As a senior, Girard averaged 48.6 points per game and led Glens Falls to its first New York Federation title, scoring 53 points in the championship game and finishing his high school career with 4,763 points. Girard was again named the New York Gatorade Player of the Year as well as the NYSSWA Class B Player of the Year and Mr. New York Basketball and was named Class B first team All-State for a fourth consecutive season and was named the MaxPreps Athlete of the Year for his combined success in basketball and football. Rated a three star prospect, Girard committed to play college basketball at Syracuse over offers from Boston College, Duke, Michigan, Notre Dame and Penn State.

In football, Girard served as Glens Falls' starting quarterback and safety while also returning kicks and punts. Girard led Glens Falls to the Class B state title as a sophomore and was named the MVP of the State Championship Game. He passed for 1,911 yards and 24 touchdowns and led Glens Falls to a 13–1 record in his junior season. As a senior, he passed for 3,078 yards and 36 touchdowns and led the Indians to a second state title. Girard finished his high school football career with 6,767 passing yards and 83 touchdowns while rushing for more than 1,500 yards and 31 touchdowns. Although he stated in intent to pursue basketball in college, Girard received a scholarship offer to play both sports at Tulane and to play football at UMass while also receiving recruiting interest from Indiana, Wake Forest, Syracuse, UConn, and Monmouth.

==College career==
Girard was named the Orange's starting point guard two games into his true freshman season. In his first career start against Seattle, he scored 24 points with five rebounds and two assists in an 89–67 win. On December 18, Girard scored 20 points and had seven assists in a 74–62 win over Oakland. Girard scored a career-high 30 points in a 79–74 loss to NC State on February 11, 2020. He averaged 12.4 points per game and led Syracuse in assists (3.5 per game) and steals (1.4 per game). He shot 89.4 percent from the foul line, third best in school history behind Gerry McNamara's freshman and senior seasons, and made 70 three-pointers, fourth highest for a Syracuse freshman. As a sophomore, Girard averaged 9.8 points and 3.5 assists per game. After the NCAA passed the Name, Image and Likeness rules in July 2021, he formed JG3 Enterprises LLC. As a senior, Girard averaged 16.4 points per game.
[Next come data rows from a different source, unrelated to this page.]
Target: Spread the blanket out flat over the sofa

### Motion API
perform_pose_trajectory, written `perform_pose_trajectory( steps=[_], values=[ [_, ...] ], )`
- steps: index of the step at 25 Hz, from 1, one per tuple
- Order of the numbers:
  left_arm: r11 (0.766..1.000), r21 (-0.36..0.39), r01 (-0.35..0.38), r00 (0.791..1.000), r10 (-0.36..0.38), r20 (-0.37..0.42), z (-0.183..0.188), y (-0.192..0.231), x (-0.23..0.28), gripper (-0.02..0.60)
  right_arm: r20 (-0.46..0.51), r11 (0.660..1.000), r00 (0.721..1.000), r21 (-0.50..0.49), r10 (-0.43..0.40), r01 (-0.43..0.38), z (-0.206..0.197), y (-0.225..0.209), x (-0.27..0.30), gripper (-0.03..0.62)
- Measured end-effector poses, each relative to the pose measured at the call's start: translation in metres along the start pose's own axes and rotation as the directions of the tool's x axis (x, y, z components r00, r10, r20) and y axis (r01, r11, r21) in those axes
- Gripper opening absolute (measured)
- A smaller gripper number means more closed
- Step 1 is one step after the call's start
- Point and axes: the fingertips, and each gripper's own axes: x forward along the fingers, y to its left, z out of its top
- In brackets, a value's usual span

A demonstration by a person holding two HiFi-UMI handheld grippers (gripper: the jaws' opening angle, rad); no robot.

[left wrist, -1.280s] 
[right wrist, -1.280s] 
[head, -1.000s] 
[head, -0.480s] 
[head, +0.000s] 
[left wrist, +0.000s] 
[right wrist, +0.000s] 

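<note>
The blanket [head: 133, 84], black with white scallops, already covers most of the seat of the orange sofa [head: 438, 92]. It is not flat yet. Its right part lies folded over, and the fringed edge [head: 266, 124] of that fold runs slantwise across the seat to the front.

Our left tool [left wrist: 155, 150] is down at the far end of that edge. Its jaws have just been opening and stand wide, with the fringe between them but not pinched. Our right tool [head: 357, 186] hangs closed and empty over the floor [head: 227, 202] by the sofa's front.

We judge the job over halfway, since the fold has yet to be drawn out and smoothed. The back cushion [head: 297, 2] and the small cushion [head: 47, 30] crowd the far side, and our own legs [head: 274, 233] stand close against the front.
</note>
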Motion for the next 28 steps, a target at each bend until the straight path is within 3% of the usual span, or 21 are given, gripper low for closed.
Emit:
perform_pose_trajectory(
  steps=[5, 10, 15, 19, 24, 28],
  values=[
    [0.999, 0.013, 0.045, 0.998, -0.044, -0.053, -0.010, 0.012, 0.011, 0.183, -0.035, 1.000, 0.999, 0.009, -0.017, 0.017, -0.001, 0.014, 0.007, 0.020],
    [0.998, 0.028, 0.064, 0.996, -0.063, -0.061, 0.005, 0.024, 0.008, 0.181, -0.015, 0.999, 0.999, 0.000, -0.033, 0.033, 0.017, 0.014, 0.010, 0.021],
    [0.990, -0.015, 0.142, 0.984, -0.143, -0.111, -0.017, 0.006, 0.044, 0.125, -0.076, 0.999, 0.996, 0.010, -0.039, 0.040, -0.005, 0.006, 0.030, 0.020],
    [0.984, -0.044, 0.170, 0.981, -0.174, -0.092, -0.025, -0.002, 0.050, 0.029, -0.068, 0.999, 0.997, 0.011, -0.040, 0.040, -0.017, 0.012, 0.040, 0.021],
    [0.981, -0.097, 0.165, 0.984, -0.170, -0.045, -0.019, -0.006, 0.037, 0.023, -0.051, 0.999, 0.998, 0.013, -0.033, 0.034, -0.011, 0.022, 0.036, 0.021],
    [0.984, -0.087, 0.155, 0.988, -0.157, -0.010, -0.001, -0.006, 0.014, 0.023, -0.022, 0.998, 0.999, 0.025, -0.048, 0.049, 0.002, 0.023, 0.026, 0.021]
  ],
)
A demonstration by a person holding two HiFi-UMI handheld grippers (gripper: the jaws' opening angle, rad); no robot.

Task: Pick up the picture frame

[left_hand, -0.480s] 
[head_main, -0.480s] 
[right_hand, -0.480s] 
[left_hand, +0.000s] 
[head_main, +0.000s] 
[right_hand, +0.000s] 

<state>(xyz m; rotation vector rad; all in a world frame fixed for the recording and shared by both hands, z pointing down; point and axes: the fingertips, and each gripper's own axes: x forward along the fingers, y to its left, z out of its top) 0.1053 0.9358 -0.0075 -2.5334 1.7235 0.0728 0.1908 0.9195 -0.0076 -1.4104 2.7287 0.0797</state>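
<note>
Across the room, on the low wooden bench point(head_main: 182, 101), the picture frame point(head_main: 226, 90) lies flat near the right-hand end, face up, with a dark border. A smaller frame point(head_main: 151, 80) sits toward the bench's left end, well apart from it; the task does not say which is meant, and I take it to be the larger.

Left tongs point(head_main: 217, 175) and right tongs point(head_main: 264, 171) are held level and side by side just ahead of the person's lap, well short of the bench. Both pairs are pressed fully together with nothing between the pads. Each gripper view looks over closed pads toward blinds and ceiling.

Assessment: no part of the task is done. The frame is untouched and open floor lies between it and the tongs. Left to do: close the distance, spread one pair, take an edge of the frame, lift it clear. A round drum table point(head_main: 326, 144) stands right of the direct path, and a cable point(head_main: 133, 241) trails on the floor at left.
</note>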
He transferred to Clemson for his final season of eligibility.

==Professional career==
On 24 July 2024, Girard started his professional career and signed a one-year contract with Nevėžis Kėdainiai of the Lithuanian Basketball League (LKL).

On March 15, 2026, he signed with Trabzonspor of the Basketbol Süper Ligi (BSL).

On July 16, 2026, he signed with Dziki Warsaw of the Polish Basketball League (PLK).

==Career statistics==

===College===

| Year | Team | GP | GS | MPG | FG% | 3P% | FT% | RPG | APG | SPG | BPG | PPG |
|---|---|---|---|---|---|---|---|---|---|---|---|---|
| 2019–20 | Syracuse | 32 | 30 | 33.0 | .348 | .324 | .894 | 3.0 | 3.5 | 1.5 | .1 | 12.4 |
| 2020–21 | Syracuse | 28 | 28 | 27.7 | .355 | .333 | .780 | 2.9 | 3.5 | 1.4 | .1 | 9.8 |
| 2021–22 | Syracuse | 33 | 33 | 34.1 | .392 | .403 | .882 | 2.6 | 4.2 | 1.6 | .0 | 13.8 |
| 2022–23 | Syracuse | 32 | 32 | 34.7 | .403 | .381 | .857 | 2.8 | 3.0 | .8 | .0 | 16.4 |
| 2023–24 | Clemson | 36 | 36 | 32.8 | .430 | .413 | .935 | 3.2 | 2.9 | .6 | .1 | 15.1 |
| Career |  | 161 | 159 | 32.6 | .389 | .375 | .882 | 3.0 | 3.4 | 1.2 | .1 | 13.6 |

==Personal life==
Girard's father, Joe Jr., played basketball at Le Moyne College under former Michigan head coach John Beilein. Joe Girard grew up in Glens Falls, New York.